O adsorvente é adicionado lentamente à coluna fixada na posição vertical,
batendo-se continuamente ao longo da mesma para que todo o ar seja expulso,
de modo a se obter uma compactação uniforme. A existência de ar entre as
partículas leva à formação de canais na coluna, os quais alargam as bandas
eluídas.[2]
Nunca se deve permitir que o nível do solvente desça abaixo do nível do
adsorvente, o que poderia acarretar rachaduras, comprometendo a eficiência
da coluna.[2]
Após o empacotamento, é conveniente que se passe uma certa quantidade do
eluente (duas a três vezes o volume da coluna) a ser utilizado através da
coluna antes da introdução da amostra. Esta é adicionada à coluna com o
auxílio de uma pipeta no momento em que o nível do eluente esteja o mais
próximo possível do adsorvente. Esse procedimento ameniza o alargamento das
bandas a serem eluídas. Tendo a amostra penetrado no adsorvente, o eluente
é então adicionado cuidadosa e continuamente.[2]
A escolha do eluente segue os princípios discutidos em CCD, mas neste caso
ele pode ser mudado durante o processo cromatográfico. Se, por exemplo, a
amostra é constituída por duas substâncias, uma apolar e outra polar,
utiliza-se primeiramente um eluente apolar e em seguida um eluente
polar.[2]
O volume das frações a serem recolhidas é função da quantidade de amostra e
do grau de dificuldade da separação. Para análise das mesmas, recorre-se a
alguma técnica auxiliar, usualmente CCD.[2]

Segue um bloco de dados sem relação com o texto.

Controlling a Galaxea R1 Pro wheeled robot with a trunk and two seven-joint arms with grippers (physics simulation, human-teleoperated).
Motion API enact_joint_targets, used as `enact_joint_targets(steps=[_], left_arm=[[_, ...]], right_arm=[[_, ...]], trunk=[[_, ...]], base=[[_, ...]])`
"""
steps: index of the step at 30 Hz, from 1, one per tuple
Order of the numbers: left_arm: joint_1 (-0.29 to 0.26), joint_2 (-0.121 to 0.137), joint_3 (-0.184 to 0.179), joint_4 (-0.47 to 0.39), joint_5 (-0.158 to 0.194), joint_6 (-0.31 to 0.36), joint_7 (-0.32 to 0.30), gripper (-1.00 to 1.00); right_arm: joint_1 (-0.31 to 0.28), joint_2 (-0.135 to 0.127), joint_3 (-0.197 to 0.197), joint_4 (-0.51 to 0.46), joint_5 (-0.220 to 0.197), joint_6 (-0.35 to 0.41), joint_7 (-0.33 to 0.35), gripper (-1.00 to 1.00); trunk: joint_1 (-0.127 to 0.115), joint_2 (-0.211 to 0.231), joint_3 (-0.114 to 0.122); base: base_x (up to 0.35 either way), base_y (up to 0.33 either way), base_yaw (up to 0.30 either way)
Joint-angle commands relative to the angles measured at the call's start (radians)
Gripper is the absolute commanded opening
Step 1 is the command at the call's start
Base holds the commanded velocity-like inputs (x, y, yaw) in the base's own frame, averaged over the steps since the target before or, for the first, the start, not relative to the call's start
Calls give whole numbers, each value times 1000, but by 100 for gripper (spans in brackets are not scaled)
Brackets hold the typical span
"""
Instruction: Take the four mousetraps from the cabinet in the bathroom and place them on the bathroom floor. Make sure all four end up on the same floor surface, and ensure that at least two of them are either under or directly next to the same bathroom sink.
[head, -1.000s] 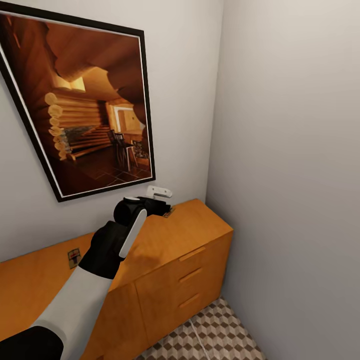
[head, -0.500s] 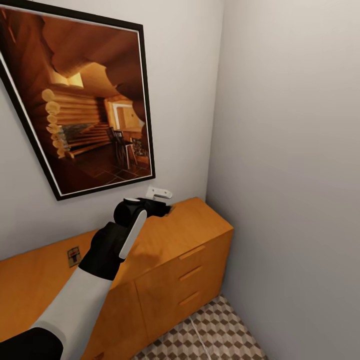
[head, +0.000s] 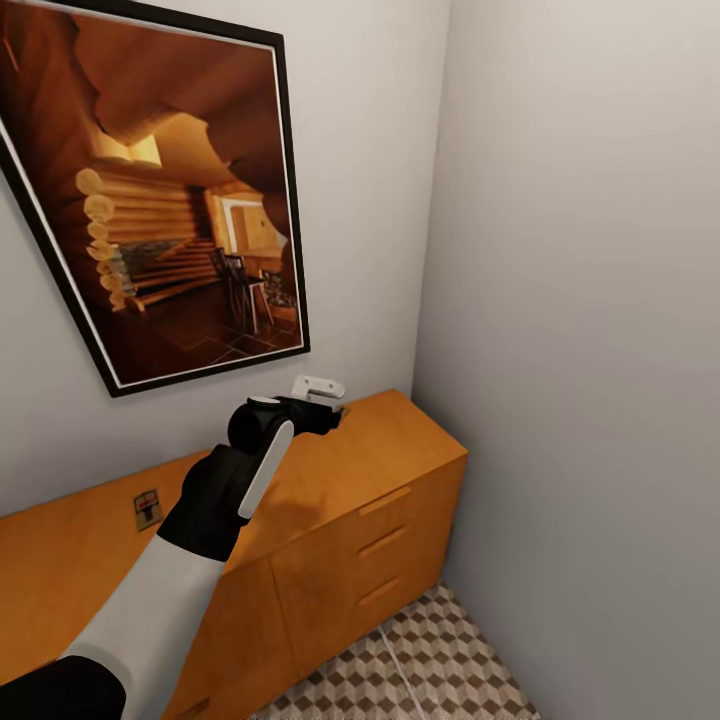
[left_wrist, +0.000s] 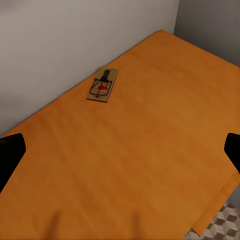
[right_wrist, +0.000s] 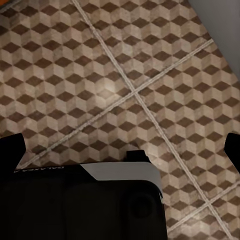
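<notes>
One mousetrap (left_wrist: 103, 85), a small brown board with dark metal and a red spot, lies on the orange-brown cabinet (left_wrist: 150, 150) top close to the wall. My left gripper (left_wrist: 120, 155) hovers open above the top, its dark fingertips (left_wrist: 9, 155) spread wide, the trap ahead of them. In the head view the left gripper (head: 322, 400) reaches over the cabinet (head: 390, 450) toward its far corner. Another mousetrap (head: 148, 508) rests further left on the same top. My right gripper (right_wrist: 120, 150) hangs open over the bathroom floor (right_wrist: 125, 75), holding nothing.
A large framed picture (head: 170, 210) hangs on the wall above the cabinet. A grey side wall (head: 580, 350) closes the corner beside the cabinet's end. Cube-patterned floor (head: 420, 665) lies in front of the drawers (head: 385, 545). A dark and white part of my body (right_wrist: 80, 200) sits beneath the right gripper.
The left gripper edged slightly forward toward the wall, now covering the mousetrap that peeked out beside it in the head view. The head view shifted a little.
</notes>
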Motion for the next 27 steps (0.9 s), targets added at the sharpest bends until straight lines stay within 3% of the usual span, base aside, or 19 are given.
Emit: enact_joint_targets(steps=[1,17,27], left_arm=[[-1,0,-1,-1,11,3,10,100],[-1,0,-1,35,11,1,9,100],[-1,-1,-2,56,11,-1,9,100]], right_arm=[[-1,2,8,0,-7,-3,-4,100],[-1,8,8,0,-7,-2,-4,100],[-1,8,8,0,-7,-3,-4,100]], trunk=[[0,-2,-3],[0,-2,-8],[0,-2,-8]], base=[[0,0,0],[6,0,0],[191,0,0]])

Em vista de que geralmente algumas partículas da amostra permanecem
irreversivelmente adsorvidas à fase estacionária, a cada separação é
necessário um tratamento para a recuperação do adsorvente.[2]
Figura 1: Componentes da cromatografia em coluna.
Fonte: http://qnint.sbq.org.br.
3. OBJETIVOS
Introduzir a técnica de cromatografia.
Purificar e separar uma mistura de compostos orgânicos.
4. MATERIAIS E MÉTODOS
4.1. Materiais Utilizados:
Vidrarias e Diversos
Béquer 50 mL, proveta de 100 mL, cuba de vidro, papel filtro, sílica gel,
bureta (ou coluna cromatográfica) de 25 mL.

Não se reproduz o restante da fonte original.